Open Feynman1999 opened 1 year ago

Feynman1999 commented 1 year ago

whhich model do you upload to OpenXlab? can you share the training details?

sunny2109 commented 1 year ago

Hi, thank you for your interest. We provide x2 and x4 pre-trained models for the OpenXlab demo.

For the training detail, we adopt a multi-stage strategy, which uses different loss functions and learning rate in each stage. The main used loss functions include L1 Loss, FFT Loss, Perceptual Loss, LDL, and Cosine Similarity Loss.

Feynman1999 commented 1 year ago

Hi, thank you for your interest. We provide x2 and x4 pre-trained models for the OpenXlab demo.

For the training detail, we adopt a multi-stage strategy, which uses different loss functions and learning rate in each stage. The main used loss functions include L1 Loss, FFT Loss, Perceptual Loss, LDL, and Cosine Similarity Loss.

thanks, the training config is not in the repo, right?

sunny2109 commented 1 year ago

Hi, thank you for your interest. We provide x2 and x4 pre-trained models for the OpenXlab demo. For the training detail, we adopt a multi-stage strategy, which uses different loss functions and learning rate in each stage. The main used loss functions include L1 Loss, FFT Loss, Perceptual Loss, LDL, and Cosine Similarity Loss.

thanks, the training config is not in the repo, right?

Yeah, the whole training procedure is similar to the Real-ESRGAN and you can refer to it for implementation.

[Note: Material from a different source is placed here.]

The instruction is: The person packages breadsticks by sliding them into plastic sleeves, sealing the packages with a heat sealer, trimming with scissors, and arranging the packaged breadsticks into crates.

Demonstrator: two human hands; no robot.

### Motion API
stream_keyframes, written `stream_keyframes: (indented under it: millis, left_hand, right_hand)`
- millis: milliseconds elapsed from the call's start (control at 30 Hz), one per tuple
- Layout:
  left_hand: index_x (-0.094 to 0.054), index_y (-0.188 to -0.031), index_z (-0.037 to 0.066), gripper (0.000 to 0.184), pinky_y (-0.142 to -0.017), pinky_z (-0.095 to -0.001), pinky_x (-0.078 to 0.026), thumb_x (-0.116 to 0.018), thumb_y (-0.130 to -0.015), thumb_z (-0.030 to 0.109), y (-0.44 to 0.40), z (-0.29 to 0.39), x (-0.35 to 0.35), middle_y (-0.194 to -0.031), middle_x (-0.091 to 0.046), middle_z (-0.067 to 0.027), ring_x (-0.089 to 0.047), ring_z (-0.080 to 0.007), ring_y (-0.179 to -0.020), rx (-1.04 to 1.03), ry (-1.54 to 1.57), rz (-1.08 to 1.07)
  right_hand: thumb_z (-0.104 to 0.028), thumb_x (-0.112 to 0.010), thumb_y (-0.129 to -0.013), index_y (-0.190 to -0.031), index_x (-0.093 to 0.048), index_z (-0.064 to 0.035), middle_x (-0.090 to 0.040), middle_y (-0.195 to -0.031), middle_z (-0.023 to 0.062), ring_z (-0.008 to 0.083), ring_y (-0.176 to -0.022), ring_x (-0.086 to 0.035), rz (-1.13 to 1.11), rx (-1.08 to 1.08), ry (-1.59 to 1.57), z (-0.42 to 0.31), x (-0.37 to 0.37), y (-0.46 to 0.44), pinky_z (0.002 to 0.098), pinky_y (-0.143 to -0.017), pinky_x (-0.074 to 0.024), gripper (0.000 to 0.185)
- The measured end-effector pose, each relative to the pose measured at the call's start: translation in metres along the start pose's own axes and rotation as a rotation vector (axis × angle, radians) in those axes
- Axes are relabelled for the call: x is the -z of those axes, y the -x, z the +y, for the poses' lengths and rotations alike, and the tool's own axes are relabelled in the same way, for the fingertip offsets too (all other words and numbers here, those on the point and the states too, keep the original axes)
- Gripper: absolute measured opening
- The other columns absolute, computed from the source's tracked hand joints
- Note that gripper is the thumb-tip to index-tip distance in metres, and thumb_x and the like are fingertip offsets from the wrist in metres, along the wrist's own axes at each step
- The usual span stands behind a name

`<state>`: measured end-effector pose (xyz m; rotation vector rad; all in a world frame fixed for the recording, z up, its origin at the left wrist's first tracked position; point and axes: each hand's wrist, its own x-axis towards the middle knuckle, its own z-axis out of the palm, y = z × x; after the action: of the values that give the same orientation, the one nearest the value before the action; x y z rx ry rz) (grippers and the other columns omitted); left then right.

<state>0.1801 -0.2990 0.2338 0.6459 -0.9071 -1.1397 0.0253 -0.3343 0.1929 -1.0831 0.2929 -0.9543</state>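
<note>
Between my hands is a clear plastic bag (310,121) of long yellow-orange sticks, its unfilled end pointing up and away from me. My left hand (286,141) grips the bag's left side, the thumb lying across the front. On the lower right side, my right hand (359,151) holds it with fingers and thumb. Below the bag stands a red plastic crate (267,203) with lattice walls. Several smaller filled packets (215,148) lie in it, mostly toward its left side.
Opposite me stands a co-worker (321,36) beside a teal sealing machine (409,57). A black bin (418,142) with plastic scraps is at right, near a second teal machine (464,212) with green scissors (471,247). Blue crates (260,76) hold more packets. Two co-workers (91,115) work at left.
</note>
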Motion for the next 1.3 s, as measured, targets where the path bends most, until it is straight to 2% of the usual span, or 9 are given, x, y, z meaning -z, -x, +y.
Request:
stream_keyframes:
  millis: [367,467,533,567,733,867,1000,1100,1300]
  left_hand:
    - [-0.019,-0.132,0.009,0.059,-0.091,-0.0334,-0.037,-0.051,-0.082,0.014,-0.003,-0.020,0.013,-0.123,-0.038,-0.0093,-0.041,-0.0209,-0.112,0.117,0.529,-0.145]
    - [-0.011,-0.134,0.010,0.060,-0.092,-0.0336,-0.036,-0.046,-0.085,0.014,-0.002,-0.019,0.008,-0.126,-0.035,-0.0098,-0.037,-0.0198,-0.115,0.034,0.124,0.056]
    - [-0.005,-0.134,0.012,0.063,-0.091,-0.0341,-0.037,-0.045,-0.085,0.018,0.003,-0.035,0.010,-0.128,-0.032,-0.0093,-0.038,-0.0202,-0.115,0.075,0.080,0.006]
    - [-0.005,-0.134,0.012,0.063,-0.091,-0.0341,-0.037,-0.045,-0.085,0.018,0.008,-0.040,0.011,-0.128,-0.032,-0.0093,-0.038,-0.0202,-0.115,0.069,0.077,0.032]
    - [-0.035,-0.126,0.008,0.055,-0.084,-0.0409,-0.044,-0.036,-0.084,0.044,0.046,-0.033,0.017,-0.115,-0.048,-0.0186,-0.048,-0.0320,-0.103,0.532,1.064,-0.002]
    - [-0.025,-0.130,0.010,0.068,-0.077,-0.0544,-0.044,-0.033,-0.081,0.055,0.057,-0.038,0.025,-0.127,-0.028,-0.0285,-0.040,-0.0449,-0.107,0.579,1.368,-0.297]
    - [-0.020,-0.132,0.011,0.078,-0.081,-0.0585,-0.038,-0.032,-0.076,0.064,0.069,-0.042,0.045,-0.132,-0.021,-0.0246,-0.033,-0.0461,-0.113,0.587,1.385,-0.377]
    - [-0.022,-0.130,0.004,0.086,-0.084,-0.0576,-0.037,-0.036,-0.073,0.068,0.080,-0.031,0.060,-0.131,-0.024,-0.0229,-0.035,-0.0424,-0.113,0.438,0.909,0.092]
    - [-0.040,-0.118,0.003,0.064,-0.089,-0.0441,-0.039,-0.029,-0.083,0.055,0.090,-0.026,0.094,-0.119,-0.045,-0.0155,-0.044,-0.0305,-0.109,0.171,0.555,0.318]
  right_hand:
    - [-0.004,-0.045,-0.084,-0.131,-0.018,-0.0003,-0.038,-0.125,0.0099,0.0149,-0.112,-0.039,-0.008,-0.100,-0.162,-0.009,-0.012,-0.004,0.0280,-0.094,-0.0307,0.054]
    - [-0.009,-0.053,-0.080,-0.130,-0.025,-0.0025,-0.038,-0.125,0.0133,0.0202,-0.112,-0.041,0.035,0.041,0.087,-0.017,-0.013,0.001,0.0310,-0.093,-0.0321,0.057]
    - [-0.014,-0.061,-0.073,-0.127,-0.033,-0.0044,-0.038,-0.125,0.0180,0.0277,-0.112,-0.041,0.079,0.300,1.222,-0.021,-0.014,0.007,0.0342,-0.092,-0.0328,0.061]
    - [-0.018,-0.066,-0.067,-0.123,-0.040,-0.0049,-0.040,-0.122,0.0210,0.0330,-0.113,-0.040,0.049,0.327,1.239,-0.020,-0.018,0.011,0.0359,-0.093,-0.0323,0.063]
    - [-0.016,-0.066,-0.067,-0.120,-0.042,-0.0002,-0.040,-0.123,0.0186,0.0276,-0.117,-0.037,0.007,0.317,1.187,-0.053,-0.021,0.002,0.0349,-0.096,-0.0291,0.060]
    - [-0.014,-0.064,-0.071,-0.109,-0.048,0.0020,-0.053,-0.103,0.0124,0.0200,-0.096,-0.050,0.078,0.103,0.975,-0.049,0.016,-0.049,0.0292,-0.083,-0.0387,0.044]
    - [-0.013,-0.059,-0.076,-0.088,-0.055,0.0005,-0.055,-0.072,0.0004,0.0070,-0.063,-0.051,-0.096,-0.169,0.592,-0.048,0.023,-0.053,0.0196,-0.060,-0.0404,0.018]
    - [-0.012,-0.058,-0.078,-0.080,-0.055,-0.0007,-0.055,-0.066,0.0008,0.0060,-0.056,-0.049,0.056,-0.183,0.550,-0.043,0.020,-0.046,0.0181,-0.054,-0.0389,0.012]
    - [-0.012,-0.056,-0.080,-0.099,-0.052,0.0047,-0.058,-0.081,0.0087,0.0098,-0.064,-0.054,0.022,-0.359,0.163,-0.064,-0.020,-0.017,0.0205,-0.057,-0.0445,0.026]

Feynman1999 commented 1 year ago

Hi, thank you for your interest. We provide x2 and x4 pre-trained models for the OpenXlab demo. For the training detail, we adopt a multi-stage strategy, which uses different loss functions and learning rate in each stage. The main used loss functions include L1 Loss, FFT Loss, Perceptual Loss, LDL, and Cosine Similarity Loss.

thanks, the training config is not in the repo, right?

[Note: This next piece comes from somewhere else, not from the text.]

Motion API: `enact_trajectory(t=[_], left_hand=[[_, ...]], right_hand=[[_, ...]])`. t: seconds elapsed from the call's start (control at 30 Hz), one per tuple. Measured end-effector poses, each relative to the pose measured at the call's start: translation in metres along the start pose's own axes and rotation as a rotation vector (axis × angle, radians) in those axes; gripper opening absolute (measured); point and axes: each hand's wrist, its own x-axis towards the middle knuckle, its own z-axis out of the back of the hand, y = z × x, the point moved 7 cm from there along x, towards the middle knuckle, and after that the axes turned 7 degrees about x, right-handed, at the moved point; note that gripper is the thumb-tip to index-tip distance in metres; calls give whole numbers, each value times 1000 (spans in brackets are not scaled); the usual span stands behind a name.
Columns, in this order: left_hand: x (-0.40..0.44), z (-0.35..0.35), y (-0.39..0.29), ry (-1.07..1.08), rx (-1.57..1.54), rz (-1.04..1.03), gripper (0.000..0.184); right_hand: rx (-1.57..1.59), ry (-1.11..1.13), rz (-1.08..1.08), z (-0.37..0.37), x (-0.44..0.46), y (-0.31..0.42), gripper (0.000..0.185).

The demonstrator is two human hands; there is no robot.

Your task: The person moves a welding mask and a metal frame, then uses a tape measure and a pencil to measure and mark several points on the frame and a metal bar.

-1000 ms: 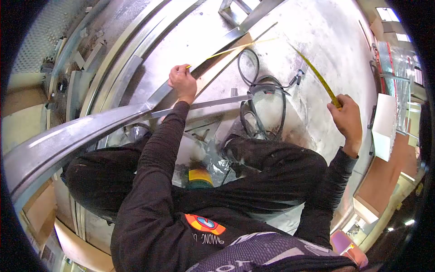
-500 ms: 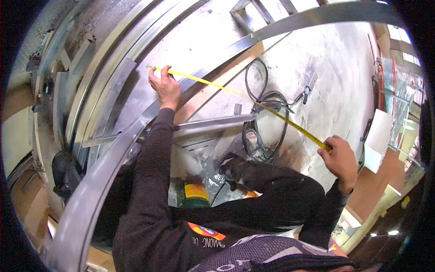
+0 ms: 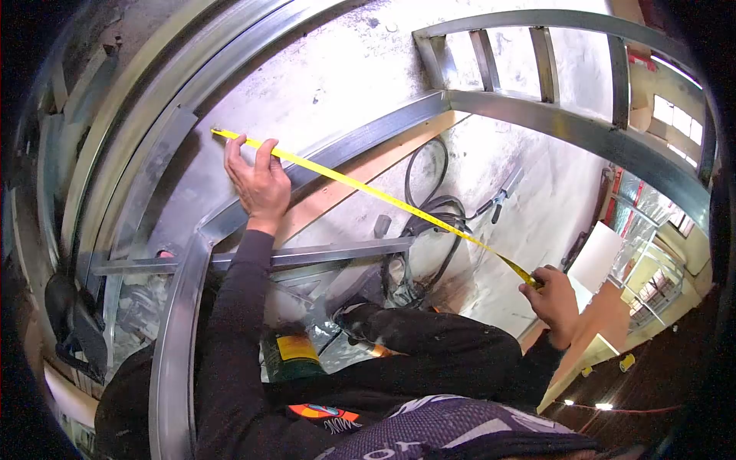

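Note:
A yellow tape measure (image 3: 360, 185) is stretched between my two hands, slanting down to the right. My left hand (image 3: 259, 184) grips the blade near its hooked end, thumb and fingers closed about it. The far end of the blade is in my right hand (image 3: 553, 301), whose fingers are closed; the tape's case is largely hidden there. Under the blade runs a metal tube frame (image 3: 376, 127), with a bend near my left forearm. A wooden board (image 3: 368, 172) lies along this tube. Whether the blade touches the tube, I cannot tell.
Coiled black cable (image 3: 441, 211) and a clamp-like tool (image 3: 502, 195) lie on the pale floor. Long metal profiles (image 3: 146, 123) curve along the left. A ladder-like metal frame (image 3: 552, 107) stands at upper right. Near my legs is a dark container with a yellow label (image 3: 295, 349).
My view has shifted, bringing more of the ladder-like frame into sight. Both hands appear further left and slightly lower, still holding the tape measure stretched between them.

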Motion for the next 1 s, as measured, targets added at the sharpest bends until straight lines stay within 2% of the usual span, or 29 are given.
enact_trajectory(t=[0.1, 0.17, 0.3, 0.7, 1.0], left_hand=[[2, 0, -3, 35, 9, 4, 30], [2, 0, -5, 27, 42, -3, 37], [3, -3, -4, 43, 71, 23, 27], [7, -3, -7, 63, 106, 22, 26], [6, -3, -6, 64, 136, 32, 24]], right_hand=[[13, 49, -17, -2, 16, 3, 25], [-16, 50, 0, -3, 25, 1, 29], [-44, 58, -10, 2, 41, 8, 27], [-86, 88, -40, 4, 53, 12, 28], [-20, 227, 110, -16, 45, 5, 21]])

Yeah, the whole training procedure is similar to the Real-ESRGAN and you can refer to it for implementation.

ok, you use the same config (e.g. kernel,resize, blur probability) as Real-ESRGAN? I want to retrain by myself

harusaju commented 9 months ago

Hi, Could you provide the training confs for the SAFMN_Real_x4.pth model ? I would like to train the model on real world data.